The CAR-T treatment known as Liso-cel (Lisocabtagene Maraleucel) was approved by the European Commission last week for some patients with aggressive Follicular Lymphoma types. Liso-cel is also known as Breyanzi. This is the second version of CAR-T to get approval.
As a reminder: CAR-T (or Chimeric Antigen Receptor T-cell therapy) is the general name for a bunch of different treatments that work in the same way. In this treatment, a patient's T cells are removed (T cells are a kind of immune cell) and then changed in a laboratory so that they recognize cancer cells the same way they would recognize a virus or bacteria. Then they are put back into the patient, and they search for the cancer cells. It has been a very successful treatment for lots of blood cancer patients (though not all), and it's one of the treatments that oncologists get very excited about. However, it's also very expensive (it can cost almost US$500,000), and some patients can have severe side effects.
The EC approval is for aggressive lymphomas, including Grade 3b Follicular Lymphoma grade 3B (FL3B), who relapsed within 12 months of receiving immuno-chemotherapy, or who are refractory to it (it didn't work when they tried it).

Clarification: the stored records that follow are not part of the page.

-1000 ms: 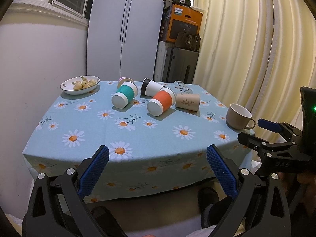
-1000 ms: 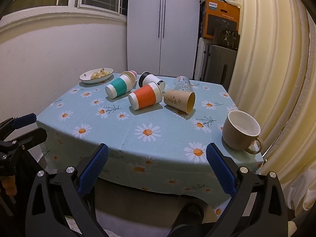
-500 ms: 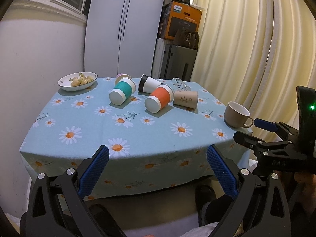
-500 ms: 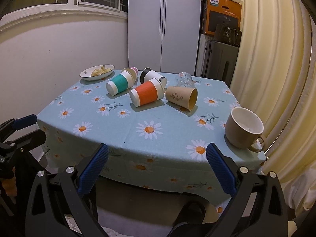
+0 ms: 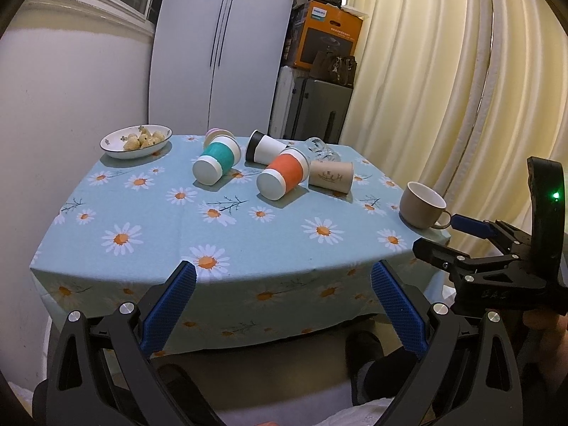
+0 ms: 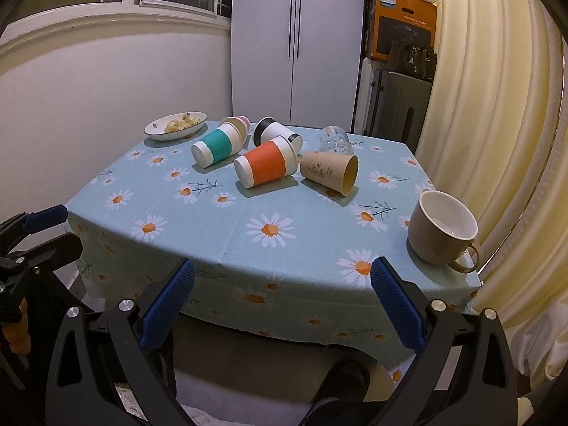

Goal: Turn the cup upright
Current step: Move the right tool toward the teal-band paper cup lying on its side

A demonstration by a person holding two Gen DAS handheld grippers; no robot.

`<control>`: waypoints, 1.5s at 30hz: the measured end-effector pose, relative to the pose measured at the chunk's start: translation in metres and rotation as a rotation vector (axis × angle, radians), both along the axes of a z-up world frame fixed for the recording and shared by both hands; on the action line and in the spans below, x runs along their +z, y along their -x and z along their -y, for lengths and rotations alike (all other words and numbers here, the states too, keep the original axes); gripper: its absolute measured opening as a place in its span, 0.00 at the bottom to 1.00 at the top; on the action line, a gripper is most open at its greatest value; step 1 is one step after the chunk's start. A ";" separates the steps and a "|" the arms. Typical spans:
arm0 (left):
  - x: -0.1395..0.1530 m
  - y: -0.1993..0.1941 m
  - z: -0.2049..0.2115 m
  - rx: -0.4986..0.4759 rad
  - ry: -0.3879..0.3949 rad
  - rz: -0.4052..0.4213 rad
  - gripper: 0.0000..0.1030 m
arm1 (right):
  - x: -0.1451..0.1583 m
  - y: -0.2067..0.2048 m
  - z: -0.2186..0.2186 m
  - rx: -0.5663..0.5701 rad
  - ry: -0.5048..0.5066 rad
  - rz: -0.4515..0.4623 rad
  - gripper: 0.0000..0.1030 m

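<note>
Several cups lie on their sides at the far middle of the daisy tablecloth (image 5: 149,220): a teal-banded cup (image 5: 217,160) (image 6: 216,145), an orange-banded cup (image 5: 283,176) (image 6: 266,164), a black-and-white cup (image 5: 266,148) (image 6: 277,133), a tan paper cup (image 5: 331,176) (image 6: 330,171), a pink-rimmed cup (image 6: 236,122) and a clear glass (image 6: 333,139). A tan mug (image 5: 422,206) (image 6: 443,229) stands upright at the right edge. My left gripper (image 5: 284,305) and right gripper (image 6: 280,301) are both open and empty, in front of the table's near edge.
A white dish of snacks (image 5: 136,141) (image 6: 175,126) sits at the far left corner. Cream curtains (image 6: 497,106) hang close on the right. A white cabinet (image 6: 294,46), a grey suitcase (image 6: 397,106) and an orange box (image 6: 403,25) stand behind the table.
Both grippers have risen and drawn slightly back from the table, so it sits a little lower in the views. The cups have not moved. Both stay open.
</note>
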State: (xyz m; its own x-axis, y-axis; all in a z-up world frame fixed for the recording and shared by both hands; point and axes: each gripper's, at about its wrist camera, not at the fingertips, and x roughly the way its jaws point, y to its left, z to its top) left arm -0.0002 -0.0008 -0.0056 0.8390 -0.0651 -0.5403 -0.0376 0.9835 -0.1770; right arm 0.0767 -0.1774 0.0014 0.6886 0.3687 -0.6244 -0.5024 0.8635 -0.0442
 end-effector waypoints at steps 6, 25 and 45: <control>0.001 0.002 -0.008 0.006 0.035 0.007 0.94 | -0.001 -0.001 0.001 -0.010 -0.006 -0.001 0.95; 0.011 -0.067 -0.085 -0.095 0.382 -0.133 0.94 | 0.005 -0.104 -0.020 0.072 -0.232 -0.379 0.95; 0.003 -0.267 -0.154 -0.086 0.099 -0.367 0.91 | 0.011 -0.225 -0.088 0.133 -0.443 -0.700 0.95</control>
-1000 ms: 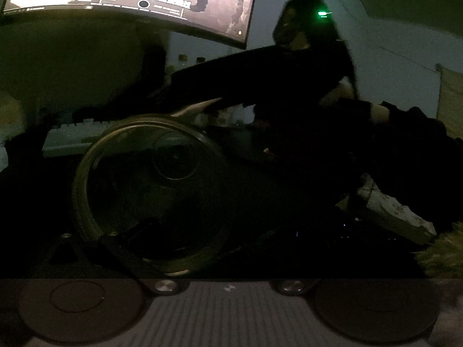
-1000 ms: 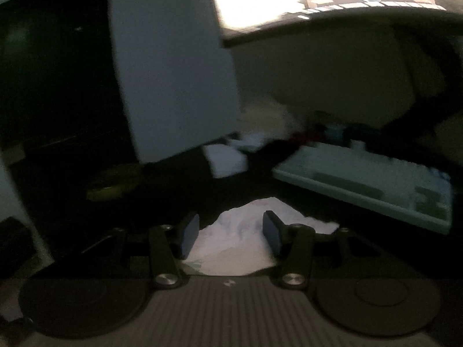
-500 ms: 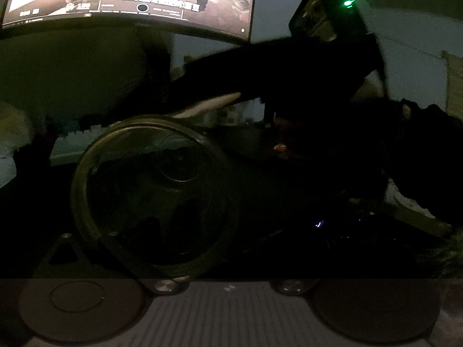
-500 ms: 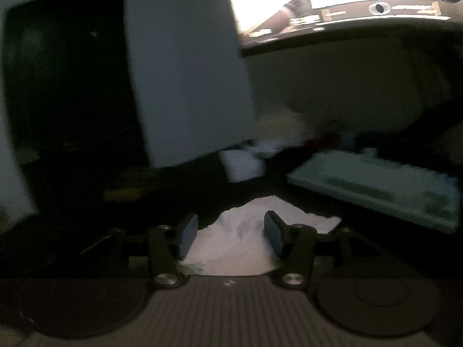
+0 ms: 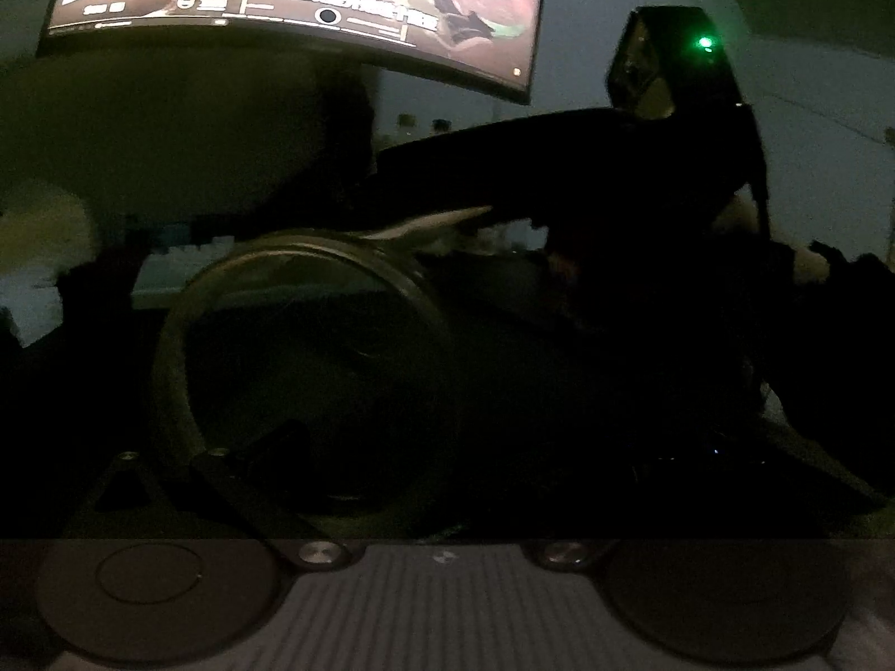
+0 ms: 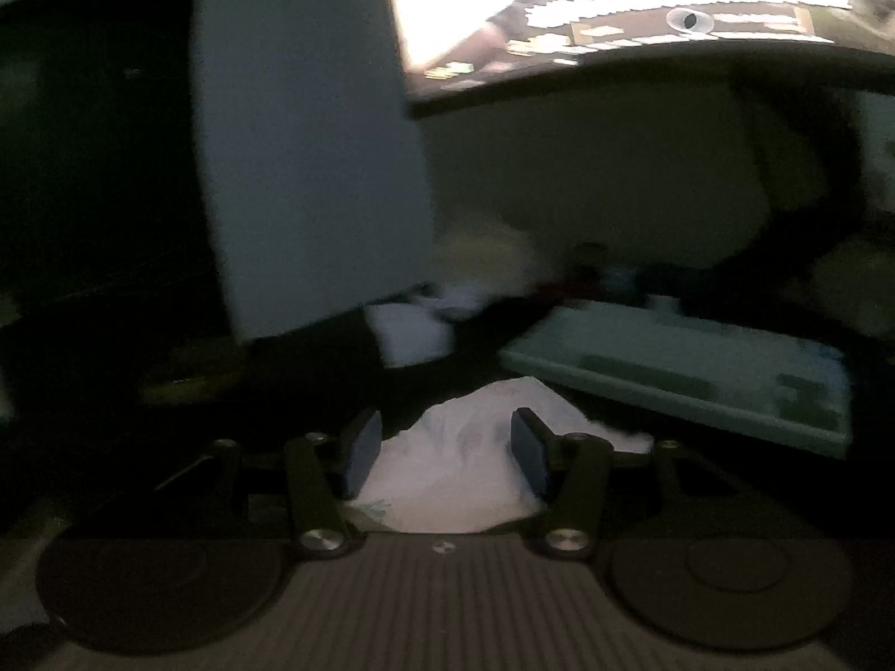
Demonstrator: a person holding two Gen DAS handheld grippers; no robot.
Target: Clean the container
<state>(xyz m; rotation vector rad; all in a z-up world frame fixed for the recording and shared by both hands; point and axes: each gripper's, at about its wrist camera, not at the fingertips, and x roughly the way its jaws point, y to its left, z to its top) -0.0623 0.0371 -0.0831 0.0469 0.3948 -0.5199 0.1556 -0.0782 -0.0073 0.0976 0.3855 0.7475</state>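
Container (image 5: 184, 307) clear, glossy glass; tissue (image 6: 447, 464) white, crumpled paper; keyboard (image 6: 671, 369) matt plastic.

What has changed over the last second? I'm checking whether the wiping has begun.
Little. The right gripper has the crumpled white tissue between its fingers as before, its view swung slightly, and the pale keyboard stays ahead. The left gripper's round clear glass container remains close to its camera. No wiping contact shows.

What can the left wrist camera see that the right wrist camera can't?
Only the left wrist view shows the round clear glass container with one dark finger across its rim, and a small green light. Only the right wrist view shows the crumpled white tissue between the right gripper's fingers, beside a pale blue-grey panel. Both show the glowing curved monitor and the pale keyboard.
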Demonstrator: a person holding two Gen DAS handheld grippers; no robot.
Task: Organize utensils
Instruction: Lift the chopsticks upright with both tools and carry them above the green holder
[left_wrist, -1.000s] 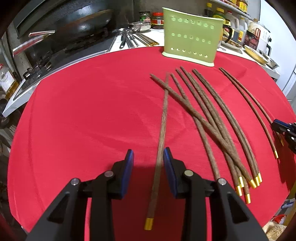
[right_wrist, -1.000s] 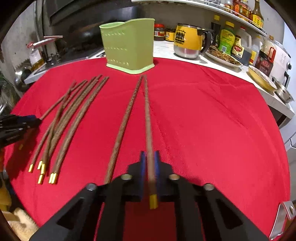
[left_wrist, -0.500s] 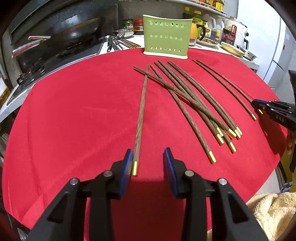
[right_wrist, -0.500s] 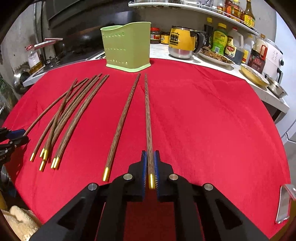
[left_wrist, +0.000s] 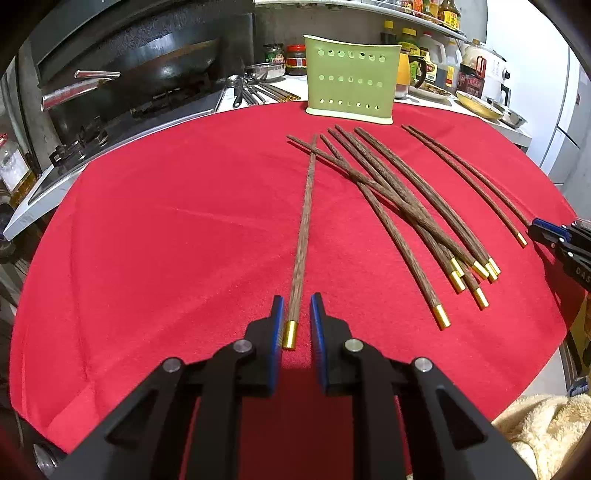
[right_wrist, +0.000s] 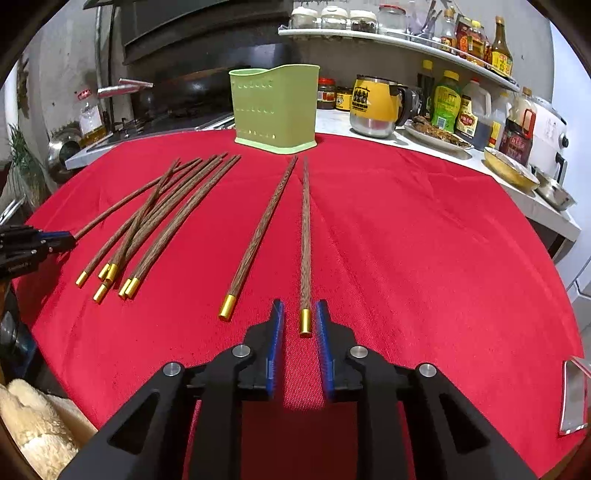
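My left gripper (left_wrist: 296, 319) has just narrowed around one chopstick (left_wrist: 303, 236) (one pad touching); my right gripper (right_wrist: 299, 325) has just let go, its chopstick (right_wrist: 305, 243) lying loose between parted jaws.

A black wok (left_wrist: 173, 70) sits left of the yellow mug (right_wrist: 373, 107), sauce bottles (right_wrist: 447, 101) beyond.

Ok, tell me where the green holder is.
The green holder stands upright at the far edge of the red cloth, just beyond the chopsticks' thin ends, left of the yellow mug.
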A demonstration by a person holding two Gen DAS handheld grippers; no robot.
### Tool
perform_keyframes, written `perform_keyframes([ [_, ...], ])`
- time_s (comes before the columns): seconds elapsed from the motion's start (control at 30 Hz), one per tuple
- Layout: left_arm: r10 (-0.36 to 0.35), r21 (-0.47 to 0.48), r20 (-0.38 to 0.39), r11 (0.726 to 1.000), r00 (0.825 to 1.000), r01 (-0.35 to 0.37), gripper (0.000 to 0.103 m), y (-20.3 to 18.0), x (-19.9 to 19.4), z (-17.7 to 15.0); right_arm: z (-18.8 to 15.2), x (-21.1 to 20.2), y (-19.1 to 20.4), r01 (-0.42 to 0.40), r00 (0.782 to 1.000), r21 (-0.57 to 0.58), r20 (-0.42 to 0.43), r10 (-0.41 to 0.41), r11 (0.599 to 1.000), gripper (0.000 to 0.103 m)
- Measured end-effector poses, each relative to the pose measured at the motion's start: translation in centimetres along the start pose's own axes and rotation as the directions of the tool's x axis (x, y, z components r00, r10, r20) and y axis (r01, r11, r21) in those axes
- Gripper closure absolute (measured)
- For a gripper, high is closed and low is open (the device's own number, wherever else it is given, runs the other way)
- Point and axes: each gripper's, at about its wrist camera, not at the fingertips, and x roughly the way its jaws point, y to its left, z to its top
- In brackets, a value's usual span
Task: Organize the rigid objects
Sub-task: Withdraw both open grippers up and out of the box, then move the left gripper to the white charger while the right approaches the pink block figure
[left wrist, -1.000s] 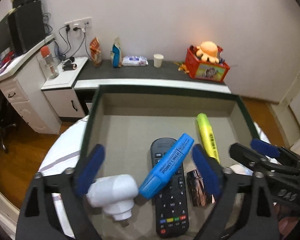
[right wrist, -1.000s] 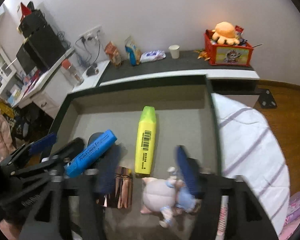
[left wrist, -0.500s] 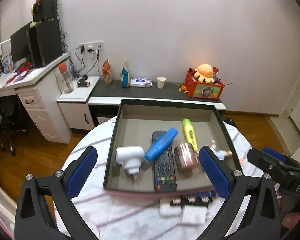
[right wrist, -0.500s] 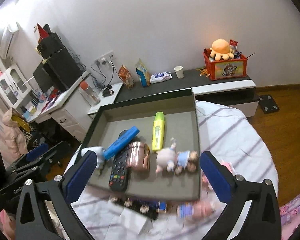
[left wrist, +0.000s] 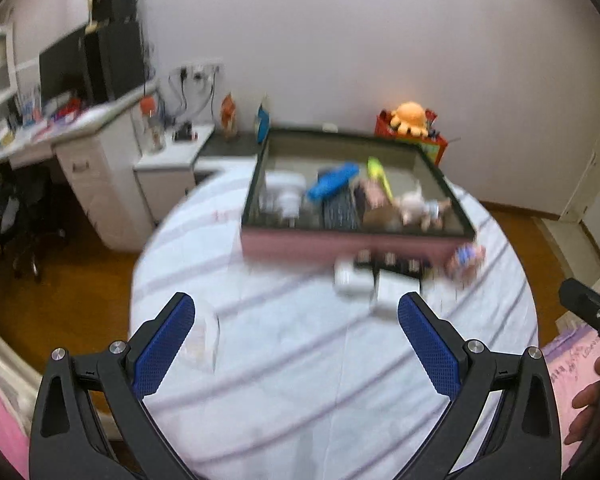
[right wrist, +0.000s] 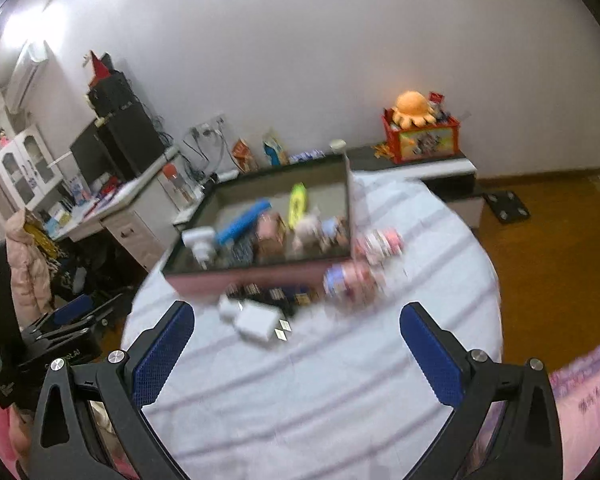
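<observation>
A dark-rimmed tray [left wrist: 356,236] with a pink front stands on the far side of the round table [left wrist: 300,380]; it also shows in the right wrist view [right wrist: 260,276]. In it lie a white plug [left wrist: 286,196], a blue marker [left wrist: 332,185], a yellow highlighter [left wrist: 380,174], a remote [left wrist: 340,212] and a small doll [left wrist: 416,206]. White adapters [right wrist: 260,320] and a pink toy [right wrist: 352,280] lie in front of the tray. My left gripper [left wrist: 296,344] and right gripper [right wrist: 298,348] are open, empty, well back from the tray. Both views are blurred.
A white desk with monitor [left wrist: 80,68] stands left. A low dark shelf along the wall holds a red box with an orange plush [right wrist: 418,132]. A clear cup [left wrist: 202,340] sits near the table's left edge. Wood floor [right wrist: 560,260] lies right.
Both grippers have pulled back and up from inside the tray to the near side of the table. The doll the right gripper hovered over lies in the tray.
</observation>
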Motion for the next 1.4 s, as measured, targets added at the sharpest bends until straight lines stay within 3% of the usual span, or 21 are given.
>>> perform_keyframes([
  [0.17, -0.023, -0.034, -0.072, 0.999, 0.997, 0.02, 0.0, 0.0, 0.6, -4.0, -3.8, 1.7, -1.2, 0.013, 0.995, 0.043, -0.102, -0.009, 0.999, 0.0],
  [0.33, -0.029, -0.013, -0.097, 1.0, 0.995, 0.028, 0.0, -0.9, 0.6, -5.3, -5.0, 2.3, -1.4, 0.014, 0.991, 0.039, -0.135, -0.009, 0.999, 0.0],
  [0.67, -0.028, -0.016, -0.097, 1.0, 0.995, 0.027, 0.0, -0.9, 0.8, -4.8, -4.7, 2.3, -1.5, 0.018, 0.991, 0.037, -0.131, -0.013, 0.999, 0.0],
  [0.9, -0.063, 0.002, -0.103, 0.998, 0.993, 0.064, 0.0, -2.2, 1.8, -4.4, -4.4, 2.8, -2.1, 0.038, 0.99, 0.04, -0.136, -0.033, 0.998, 0.0],
  [1.13, -0.131, 0.027, -0.115, 0.991, 0.985, 0.134, 0.0, -4.8, 5.0, -3.0, -2.7, 3.3, -4.0, 0.083, 0.989, 0.058, -0.124, -0.075, 0.995, 0.0],
  [1.4, -0.125, 0.082, -0.153, 0.987, 0.98, 0.139, 0.0, -7.8, 9.4, -1.6, -0.8, 5.3, -5.9, 0.127, 0.984, 0.063, -0.131, -0.118, 0.99, 0.0],
])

The approval comes from the results of a phase 3 clinical trial called TRANSFORM. The patients in the study were put into two groups. the first received "standard of care" (that is, what they would have received if they weren't in a trial) -- immuno-chemotherapy, and a stem cell transplant if that didn't work. The other group received chemotherapy and then the CAR-T.
The results were what we have come to expect at this point, with the CAR-T group having a 73.9% Complete Response, versus 43.5% for the chemo group. The chemo group's median Progression Free Survival was 6.2 months, while the CAR-T group's median was not yet reached after 17.5 months (in other words, more than half of the group was still responding after almost a year and a half).
And side effects were manageable for the CAR-T group, with Cytokine Release Syndrome and nerve-related side effects both common, but taken care of quickly (as CAR-T becomes more common, doctors are much more aware of these side effects and take care of them before they become too problematic).
While this affects a small subset of patients with FL, it's another step toward having this CAR-T approved for other patients with Follicular Lymphoma. (In fact, the day before this news was announced, the makers of Breyanzi announced positive results for a phase 2 trial involving Relapsed/Refractory FL patients.)
It's all very good news, and just more evidence that CAR-T is likely to be a part of many more FL patients' futures.